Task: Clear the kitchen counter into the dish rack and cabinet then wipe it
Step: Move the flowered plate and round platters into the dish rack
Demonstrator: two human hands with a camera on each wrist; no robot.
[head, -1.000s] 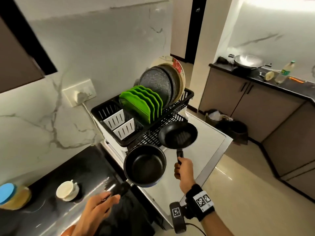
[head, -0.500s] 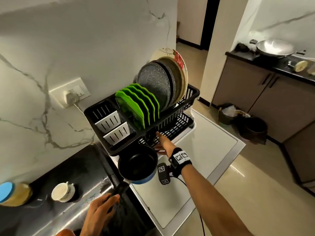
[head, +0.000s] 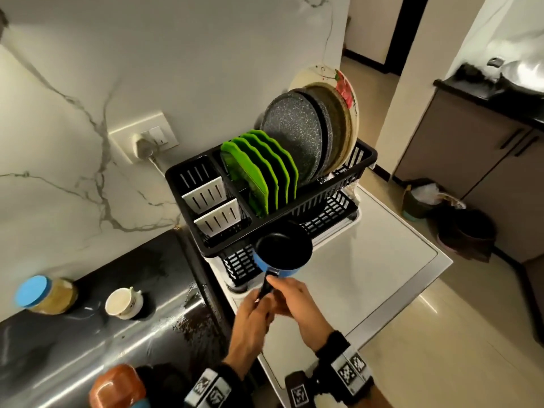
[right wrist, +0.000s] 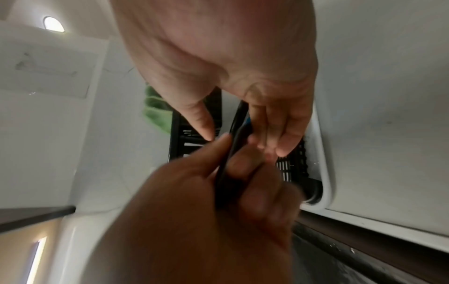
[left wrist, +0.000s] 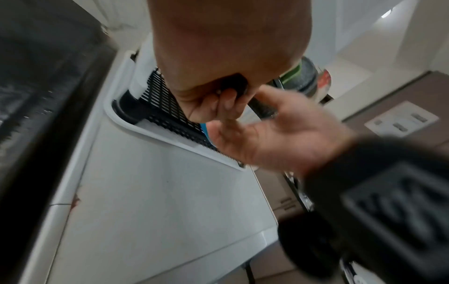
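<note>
A blue saucepan [head: 284,250] with a black inside hangs just in front of the black two-tier dish rack [head: 294,206], level with its lower tier. My left hand [head: 250,316] grips its black handle [head: 265,287] from below. My right hand [head: 290,298] lies against the same handle with straight fingers, close to the pan. In the left wrist view my left hand [left wrist: 213,100] curls round the handle [left wrist: 234,84]. In the right wrist view my right hand [right wrist: 243,142] has thumb and straight fingers on either side of the handle [right wrist: 228,163]. Green plates [head: 259,178] and grey plates [head: 297,134] stand in the upper tier.
The rack stands on a white appliance top [head: 368,260]. On the dark counter [head: 88,334] to the left are a white cup [head: 124,303], a blue-lidded jar [head: 44,295] and an orange-lidded container [head: 117,387]. A wall socket [head: 144,142] with a plug sits behind. Bins [head: 465,231] stand on the floor.
My right hand carried a black frying pan to the rack's lower tier, let it go and came back to the saucepan's handle. My left hand moved the saucepan right, up to the rack.
</note>
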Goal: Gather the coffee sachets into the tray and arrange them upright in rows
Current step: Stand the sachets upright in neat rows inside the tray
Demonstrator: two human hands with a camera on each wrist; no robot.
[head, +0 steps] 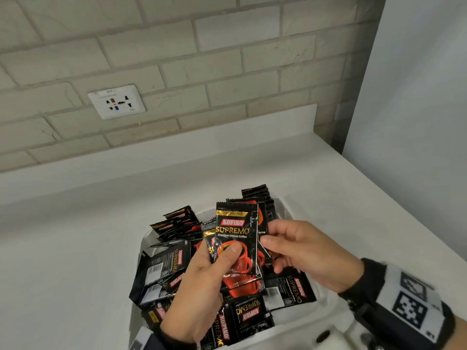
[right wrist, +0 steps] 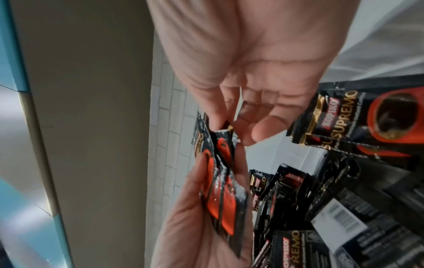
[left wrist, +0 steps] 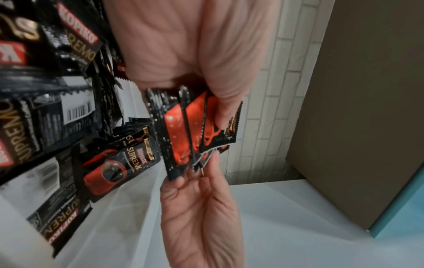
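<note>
A stack of black and red Kopiko coffee sachets (head: 237,238) stands upright in my left hand (head: 223,257), thumb on the front, above the white tray (head: 143,239). My right hand (head: 266,242) pinches the stack's right edge between thumb and fingers. In the left wrist view the held sachets (left wrist: 195,127) sit under my left palm, with the right hand (left wrist: 201,181) touching them from below. In the right wrist view my right hand (right wrist: 229,130) nips the stack's (right wrist: 220,199) top corner. Loose sachets (head: 164,269) lie jumbled in the tray. A row of sachets (head: 257,194) stands upright at its far right corner.
The tray sits on a white counter (head: 75,236) against a brick wall with a socket (head: 116,101). The counter's right edge (head: 404,218) runs diagonally close to the tray. A beige panel (left wrist: 355,108) stands to the right. A white object with a black knob (head: 326,335) lies by my right wrist.
</note>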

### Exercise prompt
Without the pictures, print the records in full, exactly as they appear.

### Solution to this problem
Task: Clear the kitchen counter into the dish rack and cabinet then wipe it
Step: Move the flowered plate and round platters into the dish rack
Demonstrator: two human hands with a camera on each wrist; no robot.
[head, -1.000s] 
[head, -0.500s] 
[head, +0.000s] 
[right wrist, +0.000s] 
[left wrist, +0.000s] 
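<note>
A blue saucepan [head: 284,250] with a black inside hangs just in front of the black two-tier dish rack [head: 294,206], level with its lower tier. My left hand [head: 250,316] grips its black handle [head: 265,287] from below. My right hand [head: 290,298] lies against the same handle with straight fingers, close to the pan. In the left wrist view my left hand [left wrist: 213,100] curls round the handle [left wrist: 234,84]. In the right wrist view my right hand [right wrist: 243,142] has thumb and straight fingers on either side of the handle [right wrist: 228,163]. Green plates [head: 259,178] and grey plates [head: 297,134] stand in the upper tier.
The rack stands on a white appliance top [head: 368,260]. On the dark counter [head: 88,334] to the left are a white cup [head: 124,303], a blue-lidded jar [head: 44,295] and an orange-lidded container [head: 117,387]. A wall socket [head: 144,142] with a plug sits behind. Bins [head: 465,231] stand on the floor.
My right hand carried a black frying pan to the rack's lower tier, let it go and came back to the saucepan's handle. My left hand moved the saucepan right, up to the rack.
</note>
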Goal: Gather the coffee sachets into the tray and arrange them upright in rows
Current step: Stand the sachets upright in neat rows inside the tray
Demonstrator: two human hands with a camera on each wrist; no robot.
[head, +0 steps] 
[right wrist, +0 steps] 
[left wrist, +0 steps] 
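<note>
A stack of black and red Kopiko coffee sachets (head: 237,238) stands upright in my left hand (head: 223,257), thumb on the front, above the white tray (head: 143,239). My right hand (head: 266,242) pinches the stack's right edge between thumb and fingers. In the left wrist view the held sachets (left wrist: 195,127) sit under my left palm, with the right hand (left wrist: 201,181) touching them from below. In the right wrist view my right hand (right wrist: 229,130) nips the stack's (right wrist: 220,199) top corner. Loose sachets (head: 164,269) lie jumbled in the tray. A row of sachets (head: 257,194) stands upright at its far right corner.
The tray sits on a white counter (head: 75,236) against a brick wall with a socket (head: 116,101). The counter's right edge (head: 404,218) runs diagonally close to the tray. A beige panel (left wrist: 355,108) stands to the right. A white object with a black knob (head: 326,335) lies by my right wrist.
</note>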

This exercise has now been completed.